The embattled economy

What is the way out? Pakistan is in need of astute economic management, which should be free from egoism

The economy is perturbed at the hands of political turmoil, and is plummeting with each passing day. This week witnessed a run on the mill as bourses bled to the worst and the rupee crossed the psychological barrier of 185 to a dollar. As if this mayhem is not enough, the black warrants came from the International Monetary Fund, which tactfully chose to call it a day on the $6 billion contested programme, and paused its effective implementation till a new political dispensation was sworn in. There couldn’t be any harsher scenario for the economy at a time when it was hardly picking momentum, and this is all owing to the brinkmanship in the corridors of power.
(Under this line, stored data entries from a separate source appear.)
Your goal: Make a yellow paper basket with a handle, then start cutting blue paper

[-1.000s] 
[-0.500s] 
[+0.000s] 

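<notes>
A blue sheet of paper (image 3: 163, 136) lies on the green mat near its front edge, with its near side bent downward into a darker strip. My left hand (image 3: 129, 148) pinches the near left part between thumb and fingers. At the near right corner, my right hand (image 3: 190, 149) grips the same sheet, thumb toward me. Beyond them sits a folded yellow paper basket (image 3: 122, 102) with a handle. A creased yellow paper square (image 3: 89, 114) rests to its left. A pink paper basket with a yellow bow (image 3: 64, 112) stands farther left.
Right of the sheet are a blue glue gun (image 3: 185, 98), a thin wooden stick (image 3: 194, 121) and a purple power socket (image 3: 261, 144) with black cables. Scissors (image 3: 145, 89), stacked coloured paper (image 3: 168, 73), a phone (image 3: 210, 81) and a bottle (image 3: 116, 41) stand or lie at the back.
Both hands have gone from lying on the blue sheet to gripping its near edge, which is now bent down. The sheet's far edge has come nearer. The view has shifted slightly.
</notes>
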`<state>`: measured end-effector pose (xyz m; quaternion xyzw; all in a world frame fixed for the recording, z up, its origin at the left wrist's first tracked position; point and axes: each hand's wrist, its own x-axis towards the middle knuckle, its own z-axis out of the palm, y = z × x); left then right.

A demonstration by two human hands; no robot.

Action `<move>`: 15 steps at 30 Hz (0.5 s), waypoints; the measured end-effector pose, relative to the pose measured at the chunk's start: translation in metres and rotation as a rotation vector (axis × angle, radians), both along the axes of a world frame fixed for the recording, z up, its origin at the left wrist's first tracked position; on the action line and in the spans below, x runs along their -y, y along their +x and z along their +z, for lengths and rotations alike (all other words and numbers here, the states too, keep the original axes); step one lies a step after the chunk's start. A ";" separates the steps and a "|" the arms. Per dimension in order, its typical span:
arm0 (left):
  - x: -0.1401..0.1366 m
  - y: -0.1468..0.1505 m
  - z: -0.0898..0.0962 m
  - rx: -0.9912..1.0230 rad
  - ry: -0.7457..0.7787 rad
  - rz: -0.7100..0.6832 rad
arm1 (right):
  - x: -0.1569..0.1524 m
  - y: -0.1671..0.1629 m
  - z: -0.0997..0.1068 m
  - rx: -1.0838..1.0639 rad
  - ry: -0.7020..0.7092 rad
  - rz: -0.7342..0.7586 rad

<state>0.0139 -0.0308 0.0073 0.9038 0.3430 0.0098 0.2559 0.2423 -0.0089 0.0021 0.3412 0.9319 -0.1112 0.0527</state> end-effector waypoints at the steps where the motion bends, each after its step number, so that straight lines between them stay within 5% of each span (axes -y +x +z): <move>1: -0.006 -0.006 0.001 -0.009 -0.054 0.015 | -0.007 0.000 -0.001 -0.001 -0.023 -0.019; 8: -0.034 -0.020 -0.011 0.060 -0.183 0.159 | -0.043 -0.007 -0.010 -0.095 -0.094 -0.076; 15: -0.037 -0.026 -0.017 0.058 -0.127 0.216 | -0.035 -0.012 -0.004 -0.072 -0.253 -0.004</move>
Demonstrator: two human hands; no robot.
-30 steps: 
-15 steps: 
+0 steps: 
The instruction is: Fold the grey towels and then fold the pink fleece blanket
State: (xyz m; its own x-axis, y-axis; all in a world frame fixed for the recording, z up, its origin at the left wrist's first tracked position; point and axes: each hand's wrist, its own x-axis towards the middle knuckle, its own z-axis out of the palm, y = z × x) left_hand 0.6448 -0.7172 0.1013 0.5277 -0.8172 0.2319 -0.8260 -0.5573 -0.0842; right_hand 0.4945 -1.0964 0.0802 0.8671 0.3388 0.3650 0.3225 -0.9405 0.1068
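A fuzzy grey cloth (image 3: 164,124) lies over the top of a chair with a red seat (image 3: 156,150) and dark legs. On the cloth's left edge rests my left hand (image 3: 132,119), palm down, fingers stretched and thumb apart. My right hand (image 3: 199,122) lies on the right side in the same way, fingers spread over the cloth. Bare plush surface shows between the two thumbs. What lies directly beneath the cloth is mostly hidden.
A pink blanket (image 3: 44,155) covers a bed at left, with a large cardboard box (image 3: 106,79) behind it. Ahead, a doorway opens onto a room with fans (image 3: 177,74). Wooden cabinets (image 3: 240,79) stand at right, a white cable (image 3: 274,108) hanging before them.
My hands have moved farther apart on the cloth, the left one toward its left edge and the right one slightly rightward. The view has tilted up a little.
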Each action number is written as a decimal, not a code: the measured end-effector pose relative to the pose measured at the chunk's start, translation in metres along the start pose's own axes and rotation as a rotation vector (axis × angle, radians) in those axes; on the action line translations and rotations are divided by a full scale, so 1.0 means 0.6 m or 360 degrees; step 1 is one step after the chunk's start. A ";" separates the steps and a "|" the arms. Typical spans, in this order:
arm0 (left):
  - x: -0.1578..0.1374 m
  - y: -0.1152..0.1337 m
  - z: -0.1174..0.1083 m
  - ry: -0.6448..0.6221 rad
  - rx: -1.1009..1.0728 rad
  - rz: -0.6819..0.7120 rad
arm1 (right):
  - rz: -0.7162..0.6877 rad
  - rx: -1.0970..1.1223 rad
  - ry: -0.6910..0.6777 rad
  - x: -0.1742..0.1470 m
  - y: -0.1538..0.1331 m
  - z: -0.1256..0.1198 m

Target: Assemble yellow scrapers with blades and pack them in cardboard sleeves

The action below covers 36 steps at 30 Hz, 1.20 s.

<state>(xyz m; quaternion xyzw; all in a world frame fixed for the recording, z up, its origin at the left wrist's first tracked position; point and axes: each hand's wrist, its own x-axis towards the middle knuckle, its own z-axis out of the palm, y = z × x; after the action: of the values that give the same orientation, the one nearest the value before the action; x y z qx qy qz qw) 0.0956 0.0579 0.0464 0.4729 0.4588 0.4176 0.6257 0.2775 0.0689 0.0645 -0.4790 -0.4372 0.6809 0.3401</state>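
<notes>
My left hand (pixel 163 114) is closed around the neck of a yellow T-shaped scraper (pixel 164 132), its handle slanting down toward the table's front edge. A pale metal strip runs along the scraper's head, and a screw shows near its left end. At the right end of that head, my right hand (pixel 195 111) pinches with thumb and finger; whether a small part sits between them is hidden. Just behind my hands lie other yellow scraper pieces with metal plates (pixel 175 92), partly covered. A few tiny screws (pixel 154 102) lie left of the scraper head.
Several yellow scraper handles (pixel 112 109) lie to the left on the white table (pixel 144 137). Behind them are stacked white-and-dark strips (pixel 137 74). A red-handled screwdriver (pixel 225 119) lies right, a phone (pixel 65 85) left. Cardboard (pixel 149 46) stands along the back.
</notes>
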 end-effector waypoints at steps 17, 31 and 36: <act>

With little to do the economy is in an auto-mode. Its free fall to say the least, as economic managers are sent packing, and the day to day tirade is in the hands of sleuths who are clueless to the core. Political jingoism and misadventure on the part of the self-dissolved government is taking a toll. Prime Minister Imran Khan’s decision to annihilate the entire system has dealt a deadly blow to whatever rectification his government had managed to set in. It is bizarre to even imagine that investors will be breathing normally, and there can be any positive trend as far as trade and industry is concerned. The uncertainty is leading to more fragility and the icons of doom are a possible rise in oil prices and abject inflation, coupled with current account and fiscal deficits that are sky-rocketing.

What is the way out? Pakistan is in need of astute economic management, which should be free from egoism. The salient features are horrible: the trade deficit has swollen to $35.4 billion during the current fiscal year, and exports are constantly dipping. The rupee stands devalued by more than 60 per cent in a crude attempt to stall imports. But that is not working either. To further complicate the situation are reports that reserves are shrinking and stand at $12.5 billion by the end of March, which means expats’ inflow of cash tranches too are taking a backseat. All it needs is an injection of confidence and a roadmap to sail through.

Published in The Express Tribune, April 6th, 2022.